Companies deploying IoT successfully in industrial sectors such as manufacturing, oil and gas, mining, and transportation are seeking multiple agile partners with open IP architectures to co-create solutions. This approach lets organizations aggregate best-of-breed technologies to develop cost-effective solutions that advance their goals.

For example, the employee safety solution deployed by Marathon Petroleum with its integration partner keeps track of workers’ locations and automatically broadcasts safety alerts by combining data from Wi-Fi, wearable gas detectors, motion sensors, wireless networks, and real-time location systems, which are all sourced from different suppliers.

IoT requires new technical skills, ranging from data science and systems architecture to cybersecurity. Equally important, however, is the need for technology experts who possess both the business and the people skills to collaborate across groups inside and outside the enterprise’s four walls.

IoT solutions tend to span information technology (IT), operational technology (OT), and core business functions. These groups must work together. Thus leading IoT adopters are increasingly bringing these functions together at an organizational level, creating new roles and hierarchies.

Last year, BP-Akers, the Norwegian petroleum company, created a new executive position, SVP, and chief improvement officer, to spearhead the alignment of its digital and IoT functions. In addition, several manufacturers have recently created a new frontline role, IT manufacturing engineer, with dotted-line reporting to both OT and IT.

IoT technology is very cool. But chasing the cool factor can lead to compromised ROI. One example is that a U.S. city installed a state-of-the-art inflow and infiltration system in its manholes, which is a very cool solution that worked as designed. But the city didn’t realize the promised benefits.

The new below-ground system wasn’t integrated with existing processes above ground. Street sweepers continued to operate as they always had, clogging the inflow holes with leaves and dirt, which is not so cool. If IoT partners focus on the business challenge, they will capture new levels of ROI.

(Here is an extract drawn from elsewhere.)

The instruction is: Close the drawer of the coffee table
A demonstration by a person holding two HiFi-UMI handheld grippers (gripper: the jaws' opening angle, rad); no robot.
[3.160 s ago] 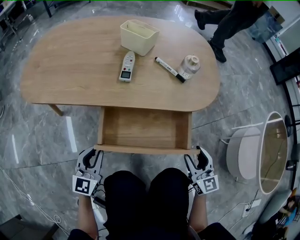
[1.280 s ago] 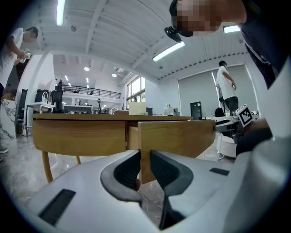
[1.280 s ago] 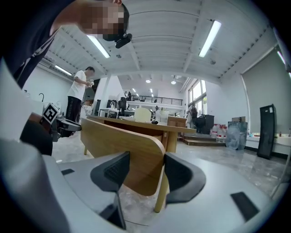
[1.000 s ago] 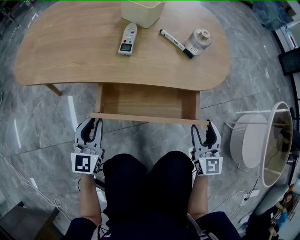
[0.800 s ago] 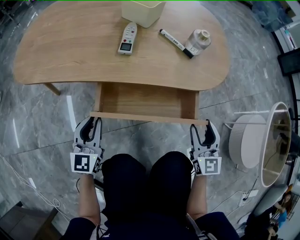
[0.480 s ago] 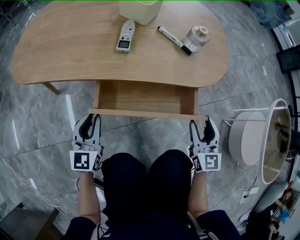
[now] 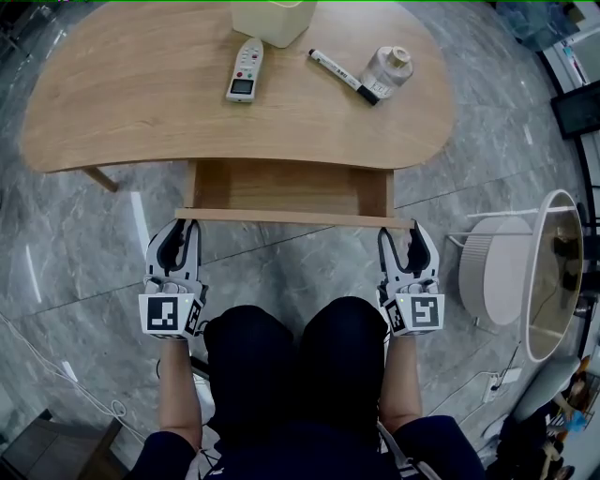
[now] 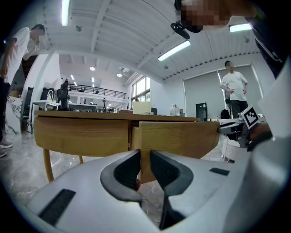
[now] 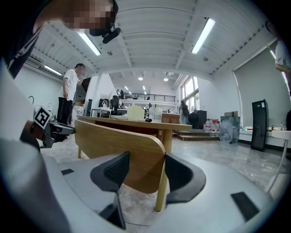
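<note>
Drawer [image 7: 291, 190] deeper under coffee table [image 7: 141, 108] with remote [image 7: 243, 69], marker [image 7: 339, 74]; left tongs [image 7: 179, 226], right tongs [image 7: 401, 230] open at its front.

A cream bin [image 7: 267, 21] stands at the far edge, cut off by the top of the head view. Just in front of it lies a white remote [image 7: 243, 71] with a small screen. To its right lies a black-and-white marker [image 7: 342, 75], slanted, its dark end just beside a white lidded jar [image 7: 387, 67]. The floor [image 7: 84, 244] is grey marble. On the right stand a round white side table [image 7: 489, 279] and an oval hoop [image 7: 551, 274]. A thin cable [image 7: 56, 364] trails at lower left. A person in white [image 8: 234, 86] stands far off.
</note>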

Successful Internet of Things deployments and implementations start with a successful organizational belief system. A corporate culture that imbues and rewards innovation, collaboration, and trust is mandatory, as IoT projects require all of these attributes in order to flourish. For successful IoT initiatives though, it is far more important to innovate and collaborate with external partners than just those stakeholders inside one’s own organization.